少し先を行くラビが振り返った。
「ライ、ダイジョブか?」
『まだ頭痛くてたまに立ちくらみするけど、なんとか』
「まだまだ安静にしてなきゃダメだな……こっから階段だから、気をつけろよ」
『ん、ありがとう』
トン、トン、とゆっくり階段を降りる。
先を行くラビはもう下に着いていて、上方を振り返ってライを見守っている。
『……心配性かよ…』
「病人は黙って見守られてなサイ」
『……地獄耳』
「あのなぁ、心配して、……!」
突然、ライの視界が、ぐら、と揺れる。
足がもつれた。
踏ん張ろうとした片足の先に地面は無く、嫌な浮遊感と共にライの体が前方に傾いた。
『わ…っ』
「ライ!」
下まで高さ2m程はあっただろうか。
浮遊感のすぐ後に、衝撃と、ドサリと鈍い音がした。
『っ……あれ…?』
階段から落ちたはずなのにそれほど痛みが無い。
いつの間にかキツく瞑っていた目をゆっくりと開けた。
「ってぇ……ライ、大丈夫さ!?」
『え、』
すぐ近くから聞こえた声にライが頭を持ち上げると、
『ラビ…!?』
心配そうなラビの顔が目の前にあった。
『オレ落ちたんじゃ…?あれ?』
「ちゃんと見てたからこうして受け止められたんさ!だから言ったろ、気をつけろって!」
『ス、スイマセン…アリガトウゴザイマシタ…』
床に横たわるラビの上に乗るような形でいるライは、すぐに離れようと手を着いて体を持ち上げようとした。

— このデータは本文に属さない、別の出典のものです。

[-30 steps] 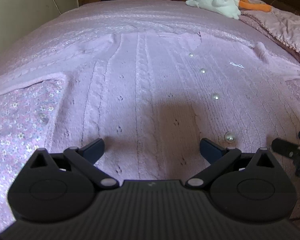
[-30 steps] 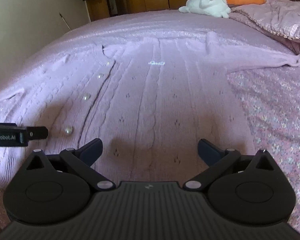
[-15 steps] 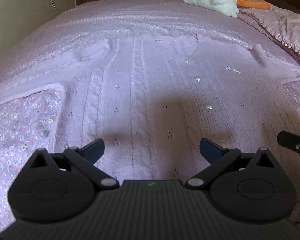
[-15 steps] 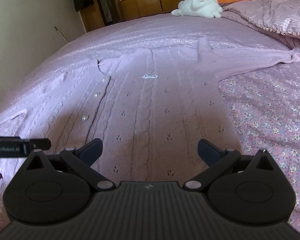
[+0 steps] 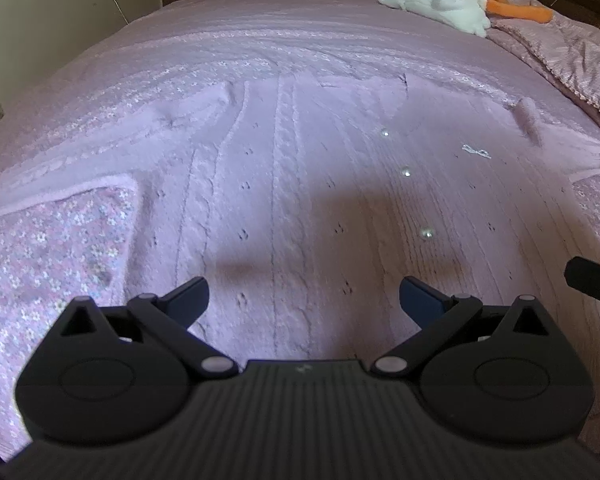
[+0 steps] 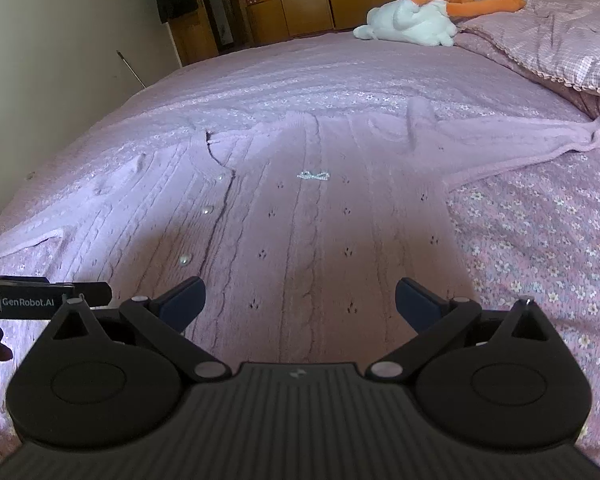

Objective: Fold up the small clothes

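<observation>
On the bed (image 5: 340,32), the cardigan (image 5: 284,184) lies flat (neckline farthest from the cameras).

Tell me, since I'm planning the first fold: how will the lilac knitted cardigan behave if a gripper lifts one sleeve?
The cardigan looks like soft cable knit lying flat and following the bedspread, so it will probably drape limply rather than hold shape. The sleeve is long and thin, so it would likely stretch and drag the body. The pearl buttons may catch slightly.
</observation>
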The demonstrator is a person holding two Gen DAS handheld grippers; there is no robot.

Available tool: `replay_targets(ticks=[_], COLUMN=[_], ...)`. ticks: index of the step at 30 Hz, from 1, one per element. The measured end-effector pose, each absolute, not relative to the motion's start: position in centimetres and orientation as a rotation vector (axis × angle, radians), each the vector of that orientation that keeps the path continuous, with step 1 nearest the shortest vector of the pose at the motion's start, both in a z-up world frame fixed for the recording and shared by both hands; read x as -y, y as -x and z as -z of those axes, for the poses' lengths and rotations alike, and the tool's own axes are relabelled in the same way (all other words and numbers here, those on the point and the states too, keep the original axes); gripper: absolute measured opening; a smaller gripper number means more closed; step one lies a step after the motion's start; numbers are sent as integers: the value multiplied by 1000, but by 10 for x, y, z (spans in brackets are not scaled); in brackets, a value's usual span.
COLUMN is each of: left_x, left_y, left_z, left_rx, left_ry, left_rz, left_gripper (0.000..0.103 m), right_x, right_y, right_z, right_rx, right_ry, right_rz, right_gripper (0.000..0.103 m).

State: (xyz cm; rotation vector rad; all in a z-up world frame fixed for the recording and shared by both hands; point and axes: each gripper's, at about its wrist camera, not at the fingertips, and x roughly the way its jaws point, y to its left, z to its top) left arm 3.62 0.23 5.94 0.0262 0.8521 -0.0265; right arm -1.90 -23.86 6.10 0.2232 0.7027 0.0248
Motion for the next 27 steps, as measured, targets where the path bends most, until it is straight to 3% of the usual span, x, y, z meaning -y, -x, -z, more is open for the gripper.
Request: replay_targets(ticks=[14, 27], left_x=[5, 25], left_y=[-75, -103], left_z=[-71, -59], left_rx=[-848, -867], left_ry=[-54, -75], left_rz=[-15, 11], left_gripper=[103, 103], right_x=[290, 431], right_y=[-13, -47], right_z=[-57, -35], right_rx=[-721, -647], right_ry=[-289, -333], right_rz=[-7, 273], right_gripper=[103, 103])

が、それはラビに抱きしめられることによって阻止されてしまった。
思ったより広い胸に顔を押し付けられる。
『ぅぷ、くるし、』
「よかったさ…」
『へ…?』
「頼むからあんまり心配かけさせんな…」
『…う、……ごめん、ラビ』
沈黙のまま、時間が流れていく。
『…………あの、ラビ?』
「…………(やべェ、勢い余ってつい抱きしめちまったけどこっからどうしたらいいんさ…!?てかライメッチャ柔らかいしいい匂いするんですけど!!)」
『…ラビさん?』
「…………(なんか今更恥ずかしくて動けねェ…しかもこの体制って色々マズいんじゃ…!?あああああどうしたらいいんさあああああ!!!)」
『あの、そろそろ首が痛い……というか苦しい……』
「…………(ちょ、アレン助けて!!!この際ユウでもいいから誰か助けてぇぇぇ!!!)」
『ラビ?…ねぇラビ?ちょ、どこか頭でも打った!?ラビーーー!!!』
「ふぁい!?」
ビクッと動いた時に緩んだ手からするりと抜け出したライは、ラビの横にぺたりと座ってその顔を覗き込んだ。
『ラビ大丈夫!?頭打った!?ごめんオレのせいで……って顔赤くなってんじゃん!!え、熱!?え、なんで!?』
あたふたするライに、ラビは自身の腕で赤く染った顔を覆った。
ひんやりとした自分の腕が気持ちいい。
「な、なんでもないさ…」
『何でもなくないだろ!オレの風邪が移ったのかな、どうしよ、ラビ、大丈夫…?』
「だいじょばないけどだいじょーぶ…」
なんだそれ!?と突っ込むライへ、ラビはハハ…と乾いた笑みを返した。